* Work to be completed
Find every line of the records that has "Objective" and return it.

Excerpts from a dataset:

* * *

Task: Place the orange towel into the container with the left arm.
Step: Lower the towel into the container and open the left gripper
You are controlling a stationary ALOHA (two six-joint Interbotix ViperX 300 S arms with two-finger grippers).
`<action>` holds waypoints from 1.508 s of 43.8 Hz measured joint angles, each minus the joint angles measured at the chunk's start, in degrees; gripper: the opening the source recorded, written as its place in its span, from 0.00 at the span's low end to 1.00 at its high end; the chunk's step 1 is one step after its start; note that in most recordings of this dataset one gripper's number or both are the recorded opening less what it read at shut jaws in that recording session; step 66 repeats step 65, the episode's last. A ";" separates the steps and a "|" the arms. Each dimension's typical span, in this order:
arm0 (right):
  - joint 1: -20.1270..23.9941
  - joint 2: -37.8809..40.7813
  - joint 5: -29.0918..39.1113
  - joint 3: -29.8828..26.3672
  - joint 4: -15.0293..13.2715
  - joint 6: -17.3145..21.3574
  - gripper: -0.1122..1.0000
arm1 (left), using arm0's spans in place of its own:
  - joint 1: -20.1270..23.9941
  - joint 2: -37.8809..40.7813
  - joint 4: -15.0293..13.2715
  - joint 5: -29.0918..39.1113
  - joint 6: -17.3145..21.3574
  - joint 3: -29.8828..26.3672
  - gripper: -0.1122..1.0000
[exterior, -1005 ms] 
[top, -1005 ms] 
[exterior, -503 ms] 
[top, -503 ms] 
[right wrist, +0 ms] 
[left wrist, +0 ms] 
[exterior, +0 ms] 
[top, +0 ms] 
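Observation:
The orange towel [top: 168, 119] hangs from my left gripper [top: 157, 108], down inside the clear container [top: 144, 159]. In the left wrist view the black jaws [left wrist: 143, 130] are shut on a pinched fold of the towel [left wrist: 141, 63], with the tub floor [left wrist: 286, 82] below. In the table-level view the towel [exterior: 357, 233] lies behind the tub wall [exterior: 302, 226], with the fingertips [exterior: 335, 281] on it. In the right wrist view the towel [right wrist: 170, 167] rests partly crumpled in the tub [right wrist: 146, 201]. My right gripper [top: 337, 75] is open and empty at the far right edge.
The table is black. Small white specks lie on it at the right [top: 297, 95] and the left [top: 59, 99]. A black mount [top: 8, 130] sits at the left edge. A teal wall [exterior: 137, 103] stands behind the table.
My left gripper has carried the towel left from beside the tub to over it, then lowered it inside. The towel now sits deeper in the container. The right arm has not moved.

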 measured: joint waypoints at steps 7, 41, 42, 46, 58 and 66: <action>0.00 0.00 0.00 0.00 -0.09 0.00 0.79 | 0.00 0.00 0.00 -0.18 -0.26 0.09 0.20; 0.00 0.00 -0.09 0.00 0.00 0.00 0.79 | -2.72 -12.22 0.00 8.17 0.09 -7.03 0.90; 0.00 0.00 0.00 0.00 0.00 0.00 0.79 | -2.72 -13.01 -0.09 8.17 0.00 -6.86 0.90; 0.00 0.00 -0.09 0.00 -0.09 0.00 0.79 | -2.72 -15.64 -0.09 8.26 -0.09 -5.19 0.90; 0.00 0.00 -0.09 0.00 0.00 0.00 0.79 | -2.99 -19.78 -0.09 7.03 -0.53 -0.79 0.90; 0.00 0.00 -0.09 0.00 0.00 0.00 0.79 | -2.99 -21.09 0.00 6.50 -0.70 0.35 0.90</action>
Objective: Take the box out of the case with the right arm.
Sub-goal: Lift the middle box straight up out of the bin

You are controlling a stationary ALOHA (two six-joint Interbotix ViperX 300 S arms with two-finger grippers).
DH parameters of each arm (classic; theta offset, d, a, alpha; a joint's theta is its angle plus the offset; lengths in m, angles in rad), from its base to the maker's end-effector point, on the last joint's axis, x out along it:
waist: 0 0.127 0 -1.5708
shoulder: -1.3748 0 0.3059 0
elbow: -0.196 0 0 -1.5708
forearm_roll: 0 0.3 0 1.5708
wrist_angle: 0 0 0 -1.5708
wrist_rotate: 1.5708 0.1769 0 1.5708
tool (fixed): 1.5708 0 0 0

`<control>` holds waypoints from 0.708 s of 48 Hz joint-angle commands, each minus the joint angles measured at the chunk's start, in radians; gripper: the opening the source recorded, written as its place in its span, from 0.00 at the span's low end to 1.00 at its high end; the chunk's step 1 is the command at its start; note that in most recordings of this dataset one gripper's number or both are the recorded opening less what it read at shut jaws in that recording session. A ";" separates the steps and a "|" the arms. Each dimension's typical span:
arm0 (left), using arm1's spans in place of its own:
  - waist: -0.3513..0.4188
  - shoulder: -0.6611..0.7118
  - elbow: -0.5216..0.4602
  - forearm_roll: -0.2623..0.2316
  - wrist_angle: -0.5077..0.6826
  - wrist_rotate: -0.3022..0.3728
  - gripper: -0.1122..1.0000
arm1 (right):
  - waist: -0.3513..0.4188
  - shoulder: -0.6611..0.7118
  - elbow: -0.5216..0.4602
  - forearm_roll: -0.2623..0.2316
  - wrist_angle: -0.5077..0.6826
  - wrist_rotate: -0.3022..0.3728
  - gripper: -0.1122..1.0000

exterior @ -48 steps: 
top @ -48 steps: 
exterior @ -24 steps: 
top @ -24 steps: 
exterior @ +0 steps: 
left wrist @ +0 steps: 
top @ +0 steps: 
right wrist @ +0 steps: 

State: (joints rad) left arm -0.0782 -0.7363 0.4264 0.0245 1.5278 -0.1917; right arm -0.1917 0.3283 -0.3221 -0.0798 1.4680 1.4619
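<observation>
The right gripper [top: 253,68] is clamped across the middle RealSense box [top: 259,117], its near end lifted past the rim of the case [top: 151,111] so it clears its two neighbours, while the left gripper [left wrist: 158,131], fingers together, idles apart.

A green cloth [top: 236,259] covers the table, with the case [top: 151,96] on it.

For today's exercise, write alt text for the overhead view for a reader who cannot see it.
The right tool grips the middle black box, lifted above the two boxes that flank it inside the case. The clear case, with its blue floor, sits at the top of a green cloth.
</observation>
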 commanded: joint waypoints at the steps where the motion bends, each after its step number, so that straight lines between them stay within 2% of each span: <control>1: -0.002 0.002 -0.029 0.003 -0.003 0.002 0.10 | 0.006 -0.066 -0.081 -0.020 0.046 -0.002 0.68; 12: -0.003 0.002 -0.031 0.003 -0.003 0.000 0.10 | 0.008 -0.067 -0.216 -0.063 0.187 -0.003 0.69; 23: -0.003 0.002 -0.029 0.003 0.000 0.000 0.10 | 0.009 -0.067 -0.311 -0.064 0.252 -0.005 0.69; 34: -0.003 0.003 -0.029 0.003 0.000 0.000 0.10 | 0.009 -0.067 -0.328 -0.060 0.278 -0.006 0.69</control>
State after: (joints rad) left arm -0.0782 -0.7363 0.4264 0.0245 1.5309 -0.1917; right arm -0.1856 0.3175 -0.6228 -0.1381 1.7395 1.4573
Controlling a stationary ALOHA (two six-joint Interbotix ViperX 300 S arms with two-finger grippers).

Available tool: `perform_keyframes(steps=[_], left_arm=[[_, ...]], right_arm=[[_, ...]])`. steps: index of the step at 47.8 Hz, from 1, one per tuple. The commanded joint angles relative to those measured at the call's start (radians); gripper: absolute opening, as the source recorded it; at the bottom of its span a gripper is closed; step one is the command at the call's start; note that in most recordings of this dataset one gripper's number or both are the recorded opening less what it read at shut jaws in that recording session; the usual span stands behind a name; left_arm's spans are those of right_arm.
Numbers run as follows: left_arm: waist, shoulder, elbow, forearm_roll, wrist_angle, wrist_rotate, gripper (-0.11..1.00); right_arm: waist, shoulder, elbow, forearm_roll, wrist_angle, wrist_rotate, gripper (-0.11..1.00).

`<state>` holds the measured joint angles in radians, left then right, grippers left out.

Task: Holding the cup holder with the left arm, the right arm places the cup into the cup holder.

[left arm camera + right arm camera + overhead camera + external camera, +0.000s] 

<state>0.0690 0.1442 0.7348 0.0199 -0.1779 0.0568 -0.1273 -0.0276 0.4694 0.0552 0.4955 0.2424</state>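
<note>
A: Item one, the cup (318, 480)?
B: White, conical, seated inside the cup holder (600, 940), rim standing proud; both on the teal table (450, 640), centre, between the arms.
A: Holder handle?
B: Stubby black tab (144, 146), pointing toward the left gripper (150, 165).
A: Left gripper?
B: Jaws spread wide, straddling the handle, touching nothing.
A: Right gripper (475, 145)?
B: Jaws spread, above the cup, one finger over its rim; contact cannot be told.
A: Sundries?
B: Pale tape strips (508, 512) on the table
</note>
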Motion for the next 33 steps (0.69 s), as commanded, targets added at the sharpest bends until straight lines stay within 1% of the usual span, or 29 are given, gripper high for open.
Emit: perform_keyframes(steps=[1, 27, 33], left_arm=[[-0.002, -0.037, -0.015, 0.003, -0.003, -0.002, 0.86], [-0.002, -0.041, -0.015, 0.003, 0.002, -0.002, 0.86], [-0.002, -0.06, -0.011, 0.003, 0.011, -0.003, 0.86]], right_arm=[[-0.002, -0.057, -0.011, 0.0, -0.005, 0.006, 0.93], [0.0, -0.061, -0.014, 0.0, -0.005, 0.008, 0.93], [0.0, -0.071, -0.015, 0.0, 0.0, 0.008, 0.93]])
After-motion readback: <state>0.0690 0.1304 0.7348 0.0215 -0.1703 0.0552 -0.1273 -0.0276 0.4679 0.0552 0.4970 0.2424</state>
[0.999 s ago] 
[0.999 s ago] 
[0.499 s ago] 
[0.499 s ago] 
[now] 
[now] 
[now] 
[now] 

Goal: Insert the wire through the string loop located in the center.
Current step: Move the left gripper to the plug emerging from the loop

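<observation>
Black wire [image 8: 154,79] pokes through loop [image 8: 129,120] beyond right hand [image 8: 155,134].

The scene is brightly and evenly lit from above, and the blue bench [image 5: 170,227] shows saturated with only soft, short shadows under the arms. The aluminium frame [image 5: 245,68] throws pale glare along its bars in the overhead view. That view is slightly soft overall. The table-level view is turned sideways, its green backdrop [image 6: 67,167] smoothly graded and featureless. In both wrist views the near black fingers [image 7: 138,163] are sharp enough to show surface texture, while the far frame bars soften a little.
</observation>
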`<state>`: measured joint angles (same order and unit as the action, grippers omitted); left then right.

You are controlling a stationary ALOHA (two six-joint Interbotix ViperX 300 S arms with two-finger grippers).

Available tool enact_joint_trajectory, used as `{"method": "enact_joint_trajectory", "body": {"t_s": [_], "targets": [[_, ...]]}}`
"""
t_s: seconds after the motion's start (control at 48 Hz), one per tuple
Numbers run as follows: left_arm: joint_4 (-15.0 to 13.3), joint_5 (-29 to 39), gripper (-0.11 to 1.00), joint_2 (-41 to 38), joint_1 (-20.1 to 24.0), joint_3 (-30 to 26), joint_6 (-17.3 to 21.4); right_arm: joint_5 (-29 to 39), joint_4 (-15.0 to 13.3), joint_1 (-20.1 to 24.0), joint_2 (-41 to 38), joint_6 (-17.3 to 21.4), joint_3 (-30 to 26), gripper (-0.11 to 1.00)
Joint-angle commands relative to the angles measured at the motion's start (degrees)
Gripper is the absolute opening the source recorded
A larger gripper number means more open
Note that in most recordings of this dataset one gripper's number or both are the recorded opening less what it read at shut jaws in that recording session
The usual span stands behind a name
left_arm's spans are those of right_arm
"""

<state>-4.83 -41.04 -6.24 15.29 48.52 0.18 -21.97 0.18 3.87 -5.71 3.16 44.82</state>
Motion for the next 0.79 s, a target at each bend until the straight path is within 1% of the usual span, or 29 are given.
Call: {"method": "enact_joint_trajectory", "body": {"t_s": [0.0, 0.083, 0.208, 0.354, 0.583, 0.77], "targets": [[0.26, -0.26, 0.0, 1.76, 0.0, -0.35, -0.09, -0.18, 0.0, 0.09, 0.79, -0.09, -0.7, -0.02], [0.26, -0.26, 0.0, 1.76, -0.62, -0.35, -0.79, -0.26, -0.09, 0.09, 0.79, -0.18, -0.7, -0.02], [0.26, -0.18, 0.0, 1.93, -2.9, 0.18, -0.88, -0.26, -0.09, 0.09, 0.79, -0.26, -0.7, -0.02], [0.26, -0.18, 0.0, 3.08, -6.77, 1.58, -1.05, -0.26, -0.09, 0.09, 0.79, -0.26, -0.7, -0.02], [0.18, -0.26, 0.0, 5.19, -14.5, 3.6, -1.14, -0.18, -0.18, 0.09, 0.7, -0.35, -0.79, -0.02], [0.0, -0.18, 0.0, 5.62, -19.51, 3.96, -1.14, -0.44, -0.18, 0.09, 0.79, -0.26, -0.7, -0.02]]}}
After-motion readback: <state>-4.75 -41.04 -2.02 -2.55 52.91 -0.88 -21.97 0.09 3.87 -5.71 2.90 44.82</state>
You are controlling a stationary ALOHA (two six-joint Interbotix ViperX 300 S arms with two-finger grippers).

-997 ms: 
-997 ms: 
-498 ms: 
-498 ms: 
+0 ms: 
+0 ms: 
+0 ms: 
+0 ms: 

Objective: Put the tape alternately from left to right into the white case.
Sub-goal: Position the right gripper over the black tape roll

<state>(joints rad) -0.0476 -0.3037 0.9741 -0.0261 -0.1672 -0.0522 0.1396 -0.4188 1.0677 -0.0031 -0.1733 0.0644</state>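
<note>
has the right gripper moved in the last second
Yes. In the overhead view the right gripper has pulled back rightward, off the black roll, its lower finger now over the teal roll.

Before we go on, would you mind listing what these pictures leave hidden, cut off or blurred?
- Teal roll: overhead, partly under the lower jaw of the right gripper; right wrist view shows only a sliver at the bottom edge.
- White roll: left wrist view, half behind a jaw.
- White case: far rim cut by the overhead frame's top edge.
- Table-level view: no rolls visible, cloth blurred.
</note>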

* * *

* Output for this exercise
Objective: Take the box out of the case with the right arm.
Objective: Put the tape alternately from left to right into the white case.

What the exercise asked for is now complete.